My DD1 turned 3 in April and is attending 3 yr old kinder, so is eligible to start school 2012 (will be 4 yrs 10mths). I asked her kinder teacher the other day how she was going and she said really good - wouldn't know she was the youngest in the class; plays by herself but also plays with the other kids. Then last week there was a 'sharing' incident where by DD1 got upset when someone wouldn't give her a toy. She was then upset and very out-of-sorts for the last 1/2 hr of class. The teacher now says maybe she should repeat 3 yr old kinder next year (instead of 4 yr old) because her 'conflict resolution' may not be like that of a 4 yr old.
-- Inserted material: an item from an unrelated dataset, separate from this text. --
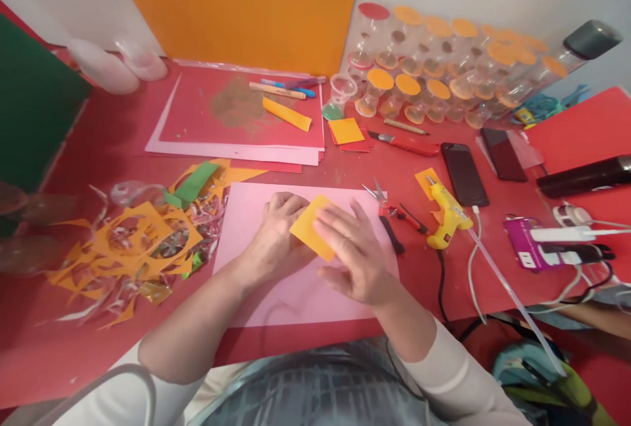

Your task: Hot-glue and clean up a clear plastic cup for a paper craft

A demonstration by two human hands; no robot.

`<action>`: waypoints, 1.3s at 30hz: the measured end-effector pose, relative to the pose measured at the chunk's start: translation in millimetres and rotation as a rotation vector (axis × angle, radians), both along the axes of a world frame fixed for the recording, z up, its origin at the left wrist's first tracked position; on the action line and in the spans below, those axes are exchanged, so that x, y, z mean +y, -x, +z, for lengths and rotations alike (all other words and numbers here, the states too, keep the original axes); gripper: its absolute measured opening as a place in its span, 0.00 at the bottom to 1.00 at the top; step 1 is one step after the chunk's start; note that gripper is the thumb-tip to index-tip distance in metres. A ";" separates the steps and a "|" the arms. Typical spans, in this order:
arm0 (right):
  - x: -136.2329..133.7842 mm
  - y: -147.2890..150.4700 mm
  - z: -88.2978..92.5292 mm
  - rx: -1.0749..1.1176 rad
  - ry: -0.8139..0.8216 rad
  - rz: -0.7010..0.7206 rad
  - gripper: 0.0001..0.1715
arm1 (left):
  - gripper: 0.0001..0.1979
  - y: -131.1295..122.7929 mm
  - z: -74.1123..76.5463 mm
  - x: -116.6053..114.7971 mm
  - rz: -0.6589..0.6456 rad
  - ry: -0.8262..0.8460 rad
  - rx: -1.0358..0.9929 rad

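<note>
An orange paper square (312, 229) is held up above a pink sheet (246, 304), between my two hands. My left hand (280, 232) is closed at the square's left side, fingers curled under it; whatever it grips there is hidden by the paper. Flat on top of the square lie the fingers of my right hand (352, 252), stretched out and slightly spread, with the thumb apart. Just beyond the right hand are small scissors (378, 194) and a red-handled tool (394, 211). A yellow hot glue gun (446, 215) with a long glue stick rests farther right.
Orange paper scraps (148, 238) pile up at left. Clear plastic cup pieces with orange discs (407, 84) stand at the back. Nearby are a red box cutter (407, 144), orange squares (346, 130), pens (279, 91), a phone (464, 173) and a purple power strip (527, 245) with cables.
</note>
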State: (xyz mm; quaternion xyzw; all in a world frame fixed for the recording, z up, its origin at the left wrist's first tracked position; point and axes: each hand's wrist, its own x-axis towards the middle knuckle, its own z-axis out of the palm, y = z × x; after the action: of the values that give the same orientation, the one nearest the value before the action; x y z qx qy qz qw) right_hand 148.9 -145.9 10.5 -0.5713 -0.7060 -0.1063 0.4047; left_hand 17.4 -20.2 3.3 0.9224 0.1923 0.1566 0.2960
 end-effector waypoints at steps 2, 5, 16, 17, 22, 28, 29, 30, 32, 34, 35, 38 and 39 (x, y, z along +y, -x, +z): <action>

I think it is a bit early to decide but offers are being organised for next year and I need to seriously think about it. My concerns are that if this is her only social 'issue' would it be necessary to get her to repeat and wouldn't she be better with the older kids to learn how to deal with sharing better - especially with kids who will stand up to her? Is putting her back next year with 3 yr olds going to deal with this? She is very mature for her age; makes conversation very easily with adults and other children - actually is a bit in-your-face and doesn't draw breath!
My other concern is academically. She could count to 20 at 15 mths, knew ABC by 22mths (now can count to 100), has an amazing vocab, always wanting to learn and now is wanting to learn how to read and spell words. I'm worried if she doesn't get to school by 2012 she is not going to get enough stimulation, which was like me when I went to school and the teachers had to give me extra work to keep me occupied.
I know kinder teachers get a good idea of where kids are at, but she also attends mother's group, playgroup, and music; I've seen the way she interacts with people and to me she seems very good, however we do have the 'sharing' problem at home with DDS who is 13 mths younger - snatches things, and wants what he is playing with. It's more than 18 months until she would start school - is this 'sharing' thing / conflict resolution going to sort itself out? Do kids still have problems with it when they go to school? I don't think I have blinkers on and want to be sensible about the whole thing - I'm sure I would be happy to have her repeat if she was quiet, shy, couldn't interact, was just 'average' and happy to plod along.